▶ **Raw data**
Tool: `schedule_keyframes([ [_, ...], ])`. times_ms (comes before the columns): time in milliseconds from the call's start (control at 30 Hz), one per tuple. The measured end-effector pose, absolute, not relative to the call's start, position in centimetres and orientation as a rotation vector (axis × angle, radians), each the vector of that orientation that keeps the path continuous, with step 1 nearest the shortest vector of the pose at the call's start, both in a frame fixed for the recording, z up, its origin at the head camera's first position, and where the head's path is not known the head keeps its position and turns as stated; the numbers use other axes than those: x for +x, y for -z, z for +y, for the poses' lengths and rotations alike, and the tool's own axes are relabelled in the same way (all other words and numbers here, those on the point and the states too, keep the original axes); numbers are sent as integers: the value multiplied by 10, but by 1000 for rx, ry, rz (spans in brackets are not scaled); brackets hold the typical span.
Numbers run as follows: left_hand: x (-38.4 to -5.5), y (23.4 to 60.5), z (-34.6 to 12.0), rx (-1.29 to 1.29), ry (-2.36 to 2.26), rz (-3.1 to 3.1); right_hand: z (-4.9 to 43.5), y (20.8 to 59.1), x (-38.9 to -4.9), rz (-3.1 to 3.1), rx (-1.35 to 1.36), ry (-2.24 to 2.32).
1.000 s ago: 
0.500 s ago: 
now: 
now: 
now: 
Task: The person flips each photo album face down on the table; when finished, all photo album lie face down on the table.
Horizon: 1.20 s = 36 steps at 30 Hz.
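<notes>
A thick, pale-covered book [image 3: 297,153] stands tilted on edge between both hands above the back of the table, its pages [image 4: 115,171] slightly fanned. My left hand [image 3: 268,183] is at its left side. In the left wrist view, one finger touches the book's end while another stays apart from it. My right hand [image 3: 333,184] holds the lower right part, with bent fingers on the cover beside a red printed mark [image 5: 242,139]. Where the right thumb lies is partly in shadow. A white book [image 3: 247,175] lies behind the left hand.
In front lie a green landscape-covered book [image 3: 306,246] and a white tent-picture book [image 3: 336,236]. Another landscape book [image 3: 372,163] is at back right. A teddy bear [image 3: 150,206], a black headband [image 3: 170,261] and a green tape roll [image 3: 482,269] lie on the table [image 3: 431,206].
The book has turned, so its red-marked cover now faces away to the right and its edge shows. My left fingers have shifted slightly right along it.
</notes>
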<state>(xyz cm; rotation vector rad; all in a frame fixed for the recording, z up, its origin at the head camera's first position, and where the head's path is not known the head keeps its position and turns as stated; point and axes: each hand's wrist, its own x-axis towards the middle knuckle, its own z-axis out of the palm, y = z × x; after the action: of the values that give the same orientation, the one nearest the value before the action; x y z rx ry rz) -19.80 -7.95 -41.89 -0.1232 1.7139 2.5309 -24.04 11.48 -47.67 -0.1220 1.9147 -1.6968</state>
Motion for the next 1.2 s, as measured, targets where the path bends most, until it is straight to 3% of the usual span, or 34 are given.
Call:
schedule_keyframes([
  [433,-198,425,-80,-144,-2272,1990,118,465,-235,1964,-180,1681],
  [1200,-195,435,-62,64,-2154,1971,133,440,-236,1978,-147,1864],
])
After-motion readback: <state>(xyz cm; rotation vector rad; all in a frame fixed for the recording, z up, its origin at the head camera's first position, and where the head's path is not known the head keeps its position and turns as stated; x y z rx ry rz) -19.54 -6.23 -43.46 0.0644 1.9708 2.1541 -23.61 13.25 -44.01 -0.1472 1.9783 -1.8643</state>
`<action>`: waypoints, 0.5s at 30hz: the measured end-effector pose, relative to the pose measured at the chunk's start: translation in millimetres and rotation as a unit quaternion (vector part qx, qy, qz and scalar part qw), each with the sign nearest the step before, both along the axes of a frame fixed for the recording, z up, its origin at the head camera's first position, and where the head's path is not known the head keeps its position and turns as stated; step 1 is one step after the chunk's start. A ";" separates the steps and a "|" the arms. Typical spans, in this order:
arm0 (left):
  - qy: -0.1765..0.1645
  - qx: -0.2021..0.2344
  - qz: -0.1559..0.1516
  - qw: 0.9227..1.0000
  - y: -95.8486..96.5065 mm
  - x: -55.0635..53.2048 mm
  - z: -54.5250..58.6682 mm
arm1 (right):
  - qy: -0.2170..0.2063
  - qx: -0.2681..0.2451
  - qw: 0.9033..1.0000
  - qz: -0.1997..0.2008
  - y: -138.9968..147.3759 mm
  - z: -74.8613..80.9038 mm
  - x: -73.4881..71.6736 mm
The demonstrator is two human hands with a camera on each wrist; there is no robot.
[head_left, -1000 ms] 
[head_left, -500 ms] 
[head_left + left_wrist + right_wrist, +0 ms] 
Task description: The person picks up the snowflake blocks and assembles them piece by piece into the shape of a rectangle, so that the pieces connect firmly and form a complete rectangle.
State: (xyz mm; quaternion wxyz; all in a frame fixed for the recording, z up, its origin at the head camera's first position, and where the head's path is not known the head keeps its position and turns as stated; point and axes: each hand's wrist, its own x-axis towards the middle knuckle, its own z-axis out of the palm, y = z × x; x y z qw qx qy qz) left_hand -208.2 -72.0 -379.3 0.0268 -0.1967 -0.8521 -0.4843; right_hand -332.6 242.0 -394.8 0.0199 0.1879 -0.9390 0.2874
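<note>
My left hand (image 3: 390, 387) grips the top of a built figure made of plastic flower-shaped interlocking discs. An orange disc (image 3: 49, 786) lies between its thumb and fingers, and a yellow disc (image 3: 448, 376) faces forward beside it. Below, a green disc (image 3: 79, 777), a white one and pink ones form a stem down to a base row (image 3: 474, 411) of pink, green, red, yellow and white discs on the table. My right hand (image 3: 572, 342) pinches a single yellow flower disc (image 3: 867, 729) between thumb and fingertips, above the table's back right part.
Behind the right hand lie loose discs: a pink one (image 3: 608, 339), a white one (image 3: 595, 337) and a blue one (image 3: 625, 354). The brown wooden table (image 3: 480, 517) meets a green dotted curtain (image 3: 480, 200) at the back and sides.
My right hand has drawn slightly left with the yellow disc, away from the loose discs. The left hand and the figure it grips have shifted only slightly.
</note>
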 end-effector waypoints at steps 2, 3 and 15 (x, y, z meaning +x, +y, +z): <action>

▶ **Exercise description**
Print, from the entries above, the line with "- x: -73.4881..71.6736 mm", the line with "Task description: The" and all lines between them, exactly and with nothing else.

▶ **Result of the task**
  - x: -73.4881..71.6736 mm
The demonstrator is two human hands with a camera on each wrist; there is no robot.
[head_left, -1000 ms] 
[head_left, -500 ms] 
[head_left + left_wrist + right_wrist, +0 ms] 
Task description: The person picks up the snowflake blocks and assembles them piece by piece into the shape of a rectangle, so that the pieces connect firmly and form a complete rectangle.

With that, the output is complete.